In the data, find the word "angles" and copy out every line that has it.

********

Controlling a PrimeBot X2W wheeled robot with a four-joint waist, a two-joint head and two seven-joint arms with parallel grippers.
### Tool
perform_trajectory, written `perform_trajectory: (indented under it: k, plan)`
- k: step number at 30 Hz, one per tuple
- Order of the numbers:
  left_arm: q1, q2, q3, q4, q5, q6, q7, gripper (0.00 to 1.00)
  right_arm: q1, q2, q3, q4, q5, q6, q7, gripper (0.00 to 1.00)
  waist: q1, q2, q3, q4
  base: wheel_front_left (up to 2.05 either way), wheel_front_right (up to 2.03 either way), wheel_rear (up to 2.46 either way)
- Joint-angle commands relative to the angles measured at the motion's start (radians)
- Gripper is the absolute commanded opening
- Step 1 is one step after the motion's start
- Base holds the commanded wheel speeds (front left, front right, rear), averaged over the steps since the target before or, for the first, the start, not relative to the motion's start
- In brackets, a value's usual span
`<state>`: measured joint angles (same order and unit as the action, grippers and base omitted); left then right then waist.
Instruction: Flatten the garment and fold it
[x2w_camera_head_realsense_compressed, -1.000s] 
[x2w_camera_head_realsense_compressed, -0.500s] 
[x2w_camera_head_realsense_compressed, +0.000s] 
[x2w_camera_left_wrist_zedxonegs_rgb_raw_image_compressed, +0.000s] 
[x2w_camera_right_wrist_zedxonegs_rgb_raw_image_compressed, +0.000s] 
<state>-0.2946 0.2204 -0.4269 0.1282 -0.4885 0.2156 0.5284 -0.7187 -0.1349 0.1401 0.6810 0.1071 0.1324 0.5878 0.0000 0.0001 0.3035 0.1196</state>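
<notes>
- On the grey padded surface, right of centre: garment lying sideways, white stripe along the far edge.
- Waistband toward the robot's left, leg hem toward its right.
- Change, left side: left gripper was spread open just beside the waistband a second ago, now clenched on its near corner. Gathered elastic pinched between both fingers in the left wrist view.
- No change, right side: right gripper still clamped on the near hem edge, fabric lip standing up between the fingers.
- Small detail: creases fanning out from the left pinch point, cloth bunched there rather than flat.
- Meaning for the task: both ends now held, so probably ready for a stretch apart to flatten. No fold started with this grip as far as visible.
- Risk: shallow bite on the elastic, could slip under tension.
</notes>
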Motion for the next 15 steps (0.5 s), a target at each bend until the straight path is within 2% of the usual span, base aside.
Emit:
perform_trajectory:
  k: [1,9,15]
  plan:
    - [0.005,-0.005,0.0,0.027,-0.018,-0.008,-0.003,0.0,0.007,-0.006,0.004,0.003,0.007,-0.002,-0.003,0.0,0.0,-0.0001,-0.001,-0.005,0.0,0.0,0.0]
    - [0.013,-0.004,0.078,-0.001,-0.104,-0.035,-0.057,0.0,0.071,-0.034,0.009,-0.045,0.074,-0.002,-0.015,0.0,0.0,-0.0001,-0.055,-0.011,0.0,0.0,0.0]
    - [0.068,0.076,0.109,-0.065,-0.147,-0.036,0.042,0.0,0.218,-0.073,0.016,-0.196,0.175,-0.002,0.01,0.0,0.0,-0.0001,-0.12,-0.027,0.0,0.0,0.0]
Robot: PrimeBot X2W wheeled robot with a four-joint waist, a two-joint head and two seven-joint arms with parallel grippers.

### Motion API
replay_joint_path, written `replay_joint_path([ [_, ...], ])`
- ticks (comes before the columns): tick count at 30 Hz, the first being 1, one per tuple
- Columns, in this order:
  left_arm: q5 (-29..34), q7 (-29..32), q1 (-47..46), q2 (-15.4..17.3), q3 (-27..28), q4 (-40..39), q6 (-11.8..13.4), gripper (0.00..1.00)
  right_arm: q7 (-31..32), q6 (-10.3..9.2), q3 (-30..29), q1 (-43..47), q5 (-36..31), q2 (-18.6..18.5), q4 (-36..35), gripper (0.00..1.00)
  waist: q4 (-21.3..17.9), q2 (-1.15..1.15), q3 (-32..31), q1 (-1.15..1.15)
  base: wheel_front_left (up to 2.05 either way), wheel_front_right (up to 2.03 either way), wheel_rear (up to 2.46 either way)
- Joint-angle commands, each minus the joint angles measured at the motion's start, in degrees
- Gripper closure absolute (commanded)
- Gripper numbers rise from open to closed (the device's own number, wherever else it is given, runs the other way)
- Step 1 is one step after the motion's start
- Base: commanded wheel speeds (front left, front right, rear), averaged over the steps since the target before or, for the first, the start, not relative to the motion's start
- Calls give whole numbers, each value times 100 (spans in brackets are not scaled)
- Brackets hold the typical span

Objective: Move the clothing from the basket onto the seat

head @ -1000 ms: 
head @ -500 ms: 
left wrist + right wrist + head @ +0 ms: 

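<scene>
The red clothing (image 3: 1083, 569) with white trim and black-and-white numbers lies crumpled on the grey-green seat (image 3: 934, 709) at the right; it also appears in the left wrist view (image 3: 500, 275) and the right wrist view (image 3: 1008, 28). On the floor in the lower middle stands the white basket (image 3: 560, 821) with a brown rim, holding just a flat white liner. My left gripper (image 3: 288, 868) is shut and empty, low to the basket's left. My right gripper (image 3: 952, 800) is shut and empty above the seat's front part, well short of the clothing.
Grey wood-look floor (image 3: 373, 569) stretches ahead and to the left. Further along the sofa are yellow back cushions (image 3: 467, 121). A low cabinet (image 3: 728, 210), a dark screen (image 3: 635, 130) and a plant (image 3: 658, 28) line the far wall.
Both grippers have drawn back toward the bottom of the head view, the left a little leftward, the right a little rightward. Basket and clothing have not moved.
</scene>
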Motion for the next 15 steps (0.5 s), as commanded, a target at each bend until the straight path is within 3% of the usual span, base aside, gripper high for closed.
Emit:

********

Answer for this exercise -
- Joint-angle commands relative to the angles measured at the motion's start (radians)
`<state>`: measured joint angles (same order and unit as the action, grippers and base omitted); left then right then waist.
- Joint-angle commands, each minus the joint angles measured at the motion's start, in degrees

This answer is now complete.